Pour réduire les pénuries de compétences, plusieurs registres de mesures se combinent : l’éducation et la formation; l’exploitation des réserves de main-d’œuvre et de compétences ; le perfectionnement professionnel des salariés[6].

De l’écolier au demandeur d’emploi, plusieurs initiatives ont été mises en place au Luxembourg comme les lycées pilotes avec une section « informatique et communication », la mise à disposition d’Ipad dans les écoles, l’école de coding Web force 3 pour les demandeurs d’emploi, le Cybersecurity Competence Center (C3) qui réunit le gouvernement luxembourgeois et divers partenaires locaux et privés, le programme Fit4coding de l’Adem visant à donner des compétences de base aux chômeurs en matière de code et le Digital Skills Bridge, projet pilote qui a pour objectif d’accompagner les entreprises et les salariés dont l’activité sera profondément affectée par un changement technologique majeur vers une nouvelle organisation et des emplois transformés par ce changement numérique.

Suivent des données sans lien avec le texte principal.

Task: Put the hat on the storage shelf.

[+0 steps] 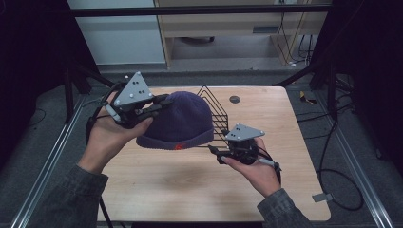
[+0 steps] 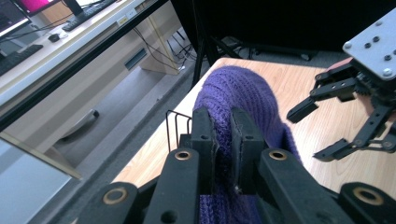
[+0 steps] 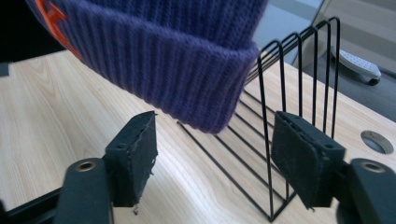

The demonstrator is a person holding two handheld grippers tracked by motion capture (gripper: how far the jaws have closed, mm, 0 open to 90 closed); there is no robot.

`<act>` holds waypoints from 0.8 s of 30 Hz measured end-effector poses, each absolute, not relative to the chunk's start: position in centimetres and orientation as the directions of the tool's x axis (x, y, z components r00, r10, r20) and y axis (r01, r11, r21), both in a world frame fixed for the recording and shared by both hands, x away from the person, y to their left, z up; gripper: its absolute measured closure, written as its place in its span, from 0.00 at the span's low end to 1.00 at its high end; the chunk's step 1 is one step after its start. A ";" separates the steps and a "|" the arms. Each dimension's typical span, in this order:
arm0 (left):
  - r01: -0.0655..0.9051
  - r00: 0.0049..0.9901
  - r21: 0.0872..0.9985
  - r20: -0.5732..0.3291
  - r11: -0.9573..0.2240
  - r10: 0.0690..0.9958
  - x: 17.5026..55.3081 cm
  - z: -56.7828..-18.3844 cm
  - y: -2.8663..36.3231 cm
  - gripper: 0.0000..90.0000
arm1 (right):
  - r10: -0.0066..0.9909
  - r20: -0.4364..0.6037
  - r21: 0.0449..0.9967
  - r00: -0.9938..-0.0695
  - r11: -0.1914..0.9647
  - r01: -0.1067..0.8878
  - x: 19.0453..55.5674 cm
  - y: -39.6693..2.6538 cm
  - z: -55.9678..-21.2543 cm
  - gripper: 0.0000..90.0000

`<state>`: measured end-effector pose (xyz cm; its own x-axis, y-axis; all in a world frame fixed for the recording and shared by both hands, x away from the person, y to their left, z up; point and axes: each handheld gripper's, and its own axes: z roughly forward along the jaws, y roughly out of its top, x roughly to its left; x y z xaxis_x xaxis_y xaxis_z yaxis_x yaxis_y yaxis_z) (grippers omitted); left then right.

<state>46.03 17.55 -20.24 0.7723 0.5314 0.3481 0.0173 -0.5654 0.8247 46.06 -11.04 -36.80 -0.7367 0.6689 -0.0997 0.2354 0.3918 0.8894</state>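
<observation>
A purple knit beanie [image 1: 183,121] with an orange mark on its brim hangs lifted above the wooden table [image 1: 190,185]. My left gripper [image 1: 161,102] is shut on the knit of its crown, and the fabric is pinched between the jaws [image 2: 222,116] in the left gripper view. Behind the beanie [image 2: 243,88] stands a black wire rack [image 1: 214,109]. My right gripper [image 1: 214,149] is open just below the brim's right end, with nothing between its pads [image 3: 215,154]. The brim [image 3: 163,46] hangs above and ahead of them, in front of the rack [image 3: 299,70].
A round cable hole [image 1: 234,99] sits in the table's far edge. Black frame bars and cables surround the table. A pale cabinet [image 1: 228,28] stands beyond it. The right gripper [image 2: 312,134] shows open in the left gripper view.
</observation>
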 end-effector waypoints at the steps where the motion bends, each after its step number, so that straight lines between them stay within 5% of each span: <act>1: 0.015 0.774 0.827 0.346 -0.561 0.530 46.2 -20.2 17.5 0.90 | 0.668 -0.099 0.891 -0.737 0.390 0.234 46.2 -11.0 -36.7 0.37; 13: 0.022 0.783 0.857 0.305 -0.514 0.542 47.7 -19.8 17.2 0.90 | 0.620 -0.027 0.885 -0.784 0.380 0.270 49.6 -10.8 -33.8 0.35; 20: 0.034 0.776 0.876 0.281 -0.481 0.565 48.8 -19.7 17.0 0.90 | 0.602 -0.041 0.888 -0.797 0.387 0.247 50.1 -10.9 -33.6 0.72; 24: 0.064 0.755 0.895 0.247 -0.442 0.608 49.4 -19.3 17.0 0.90 | 0.639 -0.036 0.907 -0.769 0.343 0.243 50.0 -11.7 -32.8 0.79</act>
<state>49.40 17.03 -19.32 0.7547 0.6080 0.2467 0.0640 -0.4423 0.8946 50.01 -11.68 -32.80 -0.7687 0.6387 -0.0355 0.2433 0.3433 0.9072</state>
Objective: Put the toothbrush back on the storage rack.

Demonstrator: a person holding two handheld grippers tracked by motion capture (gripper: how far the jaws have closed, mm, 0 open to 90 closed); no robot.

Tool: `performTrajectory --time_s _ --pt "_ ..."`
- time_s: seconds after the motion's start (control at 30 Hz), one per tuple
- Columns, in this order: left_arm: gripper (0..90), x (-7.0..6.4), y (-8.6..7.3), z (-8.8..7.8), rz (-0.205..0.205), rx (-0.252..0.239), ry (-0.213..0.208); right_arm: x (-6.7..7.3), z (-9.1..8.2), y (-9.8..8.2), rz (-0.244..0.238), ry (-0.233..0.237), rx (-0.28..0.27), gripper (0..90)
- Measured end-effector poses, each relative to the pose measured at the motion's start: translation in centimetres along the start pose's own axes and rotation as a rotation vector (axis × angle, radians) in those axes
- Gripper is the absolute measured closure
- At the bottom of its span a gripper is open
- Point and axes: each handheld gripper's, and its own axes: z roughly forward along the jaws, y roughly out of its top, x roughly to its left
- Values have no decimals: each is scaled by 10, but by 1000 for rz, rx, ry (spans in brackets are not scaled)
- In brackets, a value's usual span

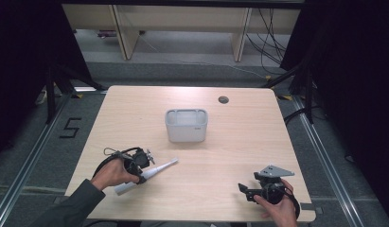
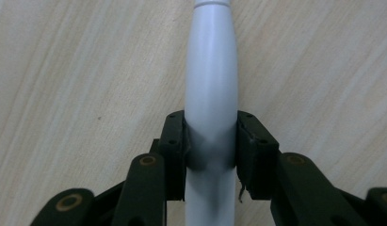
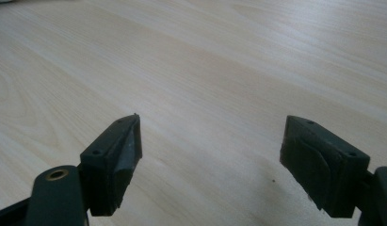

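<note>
Table (image 1: 230,156): pale wood, standing on a dark floor with black curtains hanging at both sides.
Left gripper (image 2: 211,141): its jaws are clamping a white handle (image 2: 211,84), pads pressing on both sides of it.
Handle: lying on the table at the near left (its thin end is pointing toward the middle), the thick end sticking out behind the jaws.
Right gripper (image 3: 210,155): jaws are standing wide over bare wood, nothing between them, at the near right corner.
Bin (image 1: 186,125): grey, sitting upright mid-table, well apart from both grippers.
Hands: each is holding its gripper low over the tabletop.
</note>
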Motion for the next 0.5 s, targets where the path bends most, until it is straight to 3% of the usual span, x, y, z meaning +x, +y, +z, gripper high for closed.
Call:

Ces initiatives sont prometteuses mais gare à l’écueil du « tout adéquationniste » qui conduirait à remplacer des matières jugées « inutiles » sur/par le marché du travail par d’autres, requises à l’instant t. Car si l’école se contentait de la seule formation des actifs de demain, il se pourrait qu’elle alimente aussi les rangs des laissés pour compte d’après-demain, en l’absence de système parfaitement ajusté de formation tout au long de la vie.

 


 

[1]Sur la période 2013-2017, la valeur ajoutée des TIC a progressé d’environ 19% par an et l’emploi de 4%, en faisant l’un des secteurs les plus dynamiques de l’économie. Ce secteur représentait 11% de la VA et 4% de l’emploi en 2017. Les infrastructures et les réseaux puissants dont la création, le développement, l’entretien et la maintenance dépendent aussi d’un personnel compétent, sont un préalable nécessaire.

[2]D’après les données du CEDEFOP les professions qui pourraient connaître une pénurie de main-d’œuvre sont les professionnels de l’administration et de la finance, de l’ICT, les médecins généralistes et les professions techniques et ingénieurs logisticiens.

https://skillspanorama.cedefop.europa.eu/en/analytical_highlights/luxembourg-mismatch-priority-occupations

[3] COE, (2017), Rapport du Conseil d’orientation pour l’emploi – Tome 2 : l’impact sur les compétences.

[4] Dans le World Talent Ranking de l’Institute of Management Development de Lausanne, le pays occupe la 44e position sur 63 en ce qui concerne la disponibilité d’une main-d’œuvre qualifiée. Les difficultés de recrutement des entreprises ont, elles, été thématisées par le CEPS/INSTEAD à partir d’une enquête réalisée en 2007 : 43% des recrutements pour des postes de professions intellectuelles et scientifiques, de dirigeants et de cadres de direction étaient jugés difficiles contre seulement 9% de ceux pour des postes d’ouvriers et d’employés non qualifiés. Le secteur de la finance était par ailleurs le plus touché par les difficultés de recrutement.

[5] 10e de l’IMD World Talent Ranking ainsi que du Global Talent Competitiveness Index de l’INSEAD.

[6] CEDEFOP, (Novembre 2016), « Professions en Europe : déficit ou excédent de compétences ? ».